Desde ahí, una sociedad post atea estará condenada a que las mayorías no sólo toleren, sino que escojan voluntariamente a representantes carentes de integridad, cuya ausencia de honor tarde o temprano les traicione a ellos, sus superficiales votantes.
La casi perdida concepción de “caballero”, refleja esos ideales que se han perdido y que el gran Llull tan poéticamente refleja en su obra: “Faltó en el mundo la caridad, la lealtad, la justicia y la verdad; comenzó la enemistad, la deslealtad, la injusticia y la falsedad, y por eso hubo error y turbación en el pueblo de Dios, que había sido creado para que Dios sea amado, conocido, honrado, servido y temido por el hombre”. Y aunque pareciera ser escrito para los hombres de estos tiempos, este libro data aproximadamente del año 1275.
Prosigue: “Cuando vino al mundo el menosprecio de la justicia por disminución de la caridad, fue necesario que la justicia recuperara su honra por el temor; y por eso se hicieron del pueblo grupos de mil, y de cada mil fue elegido y escogido un hombre más amable, más sabio, más leal y más fuerte, y con más noble espíritu, con más educación y mejores modales que todos los demás… y por eso fue conveniente que el caballero, por nobleza de espíritu y de buenas costumbres, y por el honor tan alto y tan grande que se le ha concedido por la elección, por el caballo y las armas, fuese amado y temido por las gentes, y por el amor volviera la caridad y el buen trato, y por el temor volviera la verdad y la justicia”.
Esa forma de seleccionar al caballero que relata Llull nos recuerda mucho a la democracia.
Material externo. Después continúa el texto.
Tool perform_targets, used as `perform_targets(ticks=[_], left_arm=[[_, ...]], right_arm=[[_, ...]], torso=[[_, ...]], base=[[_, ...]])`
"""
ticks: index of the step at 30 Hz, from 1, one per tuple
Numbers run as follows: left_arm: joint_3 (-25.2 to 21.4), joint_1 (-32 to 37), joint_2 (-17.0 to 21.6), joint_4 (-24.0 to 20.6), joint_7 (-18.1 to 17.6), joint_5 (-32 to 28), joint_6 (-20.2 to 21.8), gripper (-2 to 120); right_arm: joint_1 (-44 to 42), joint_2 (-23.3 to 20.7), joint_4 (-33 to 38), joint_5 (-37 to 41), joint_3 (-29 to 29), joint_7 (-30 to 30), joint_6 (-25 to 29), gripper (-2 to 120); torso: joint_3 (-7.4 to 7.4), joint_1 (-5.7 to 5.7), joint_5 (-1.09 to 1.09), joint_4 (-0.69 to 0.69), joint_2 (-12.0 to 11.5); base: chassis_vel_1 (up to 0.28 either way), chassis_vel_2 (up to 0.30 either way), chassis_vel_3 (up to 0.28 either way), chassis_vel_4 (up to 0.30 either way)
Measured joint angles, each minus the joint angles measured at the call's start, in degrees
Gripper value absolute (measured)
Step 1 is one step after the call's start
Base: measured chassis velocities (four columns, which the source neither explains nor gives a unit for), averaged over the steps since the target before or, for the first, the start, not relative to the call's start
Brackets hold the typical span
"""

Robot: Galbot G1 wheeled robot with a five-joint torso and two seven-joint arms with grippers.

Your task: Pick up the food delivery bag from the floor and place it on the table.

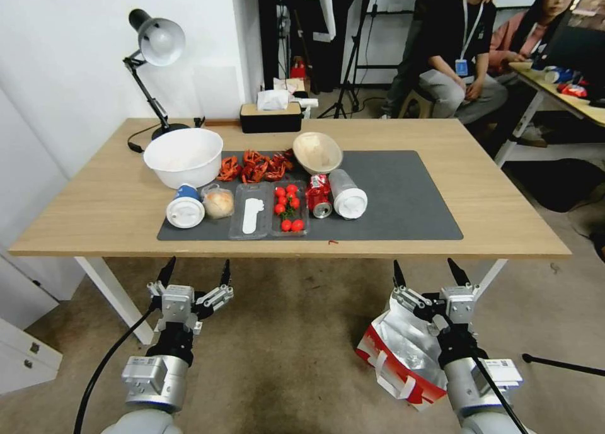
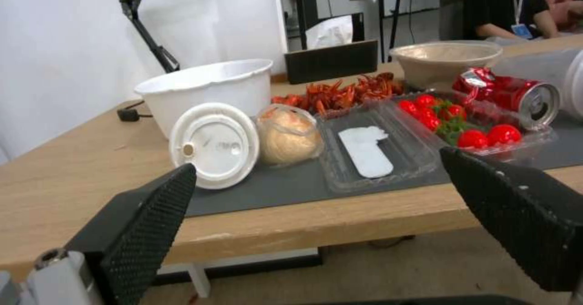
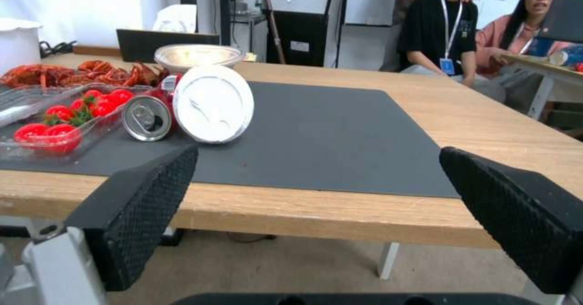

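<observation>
while the boxy white-and-red food delivery bag (image 1: 403, 352) with its crinkly silver foil lining sits on the stained brownish-grey floor (image 1: 283, 358) beside the right arm, both grippers hover just short of the near edge of the light wood table (image 1: 94, 213) with the dark grey mat (image 1: 403, 201). the left gripper (image 1: 195, 274) has its fingers spread wide and empty, and the right gripper (image 1: 428, 274) is spread the same way above the bag, holding nothing.
</observation>
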Motion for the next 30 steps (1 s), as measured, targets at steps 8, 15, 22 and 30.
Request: perform_targets(ticks=[8,15,22,30], left_arm=[[0.0,0.0,0.0,0.0,0.0,0.0,0.0,100],[0.0,0.0,0.0,0.0,0.0,0.0,0.0,100],[0.0,0.0,0.0,0.0,0.0,0.0,0.0,100],[0.1,0.0,0.1,0.0,-0.1,-0.1,0.0,100]], right_arm=[[0.0,0.0,0.0,0.0,0.0,0.0,0.0,100],[0.0,0.0,0.0,0.0,0.0,0.0,0.0,100],[0.0,0.0,0.0,0.0,0.0,0.0,0.0,100],[-0.1,0.0,0.0,0.2,0.1,-0.2,0.1,100]], torso=[[0.0,0.0,0.0,0.0,0.0],[0.0,0.0,0.0,0.0,0.0],[0.0,0.0,0.0,0.0,0.0],[0.0,0.0,0.01,0.01,0.0]], base=[[0.0,0.0,0.0,0.0],[0.0,0.0,0.0,0.0],[0.0,0.0,0.0,0.0],[0.0,0.0,0.0,0.0]])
Sin embargo, la diferencia trascendental es que en aquel tiempo el bien y el mal estaban plenamente diferenciados. Hoy, el relativismo moral hace imposible que como sociedad tengamos el criterio de seleccionar a los mejores.
Así, la virtud de los escogidos debía ser algo probado y sostenido, como una integración entre el discurso y la práctica que no tiene otro nombre sino que el de integridad. Las virtudes de fe, esperanza, caridad, justicia, prudencia, fortaleza y templanza marcaban la actitud del investido y la sociedad no esperaba algo menos que eso.
Nosotros, los insatisfechos con el resultado de los posmodernos, sabemos que en la medida en que no recobremos nuestros fundamentos morales, jamás podremos tener representantes políticos que sean diferentes. Deambularemos entre sátrapas, aspirantes a tiranos y otros tantos cobardes acomodaticios, sin siquiera pensar que esos son precisamente los líderes que no nos merecemos.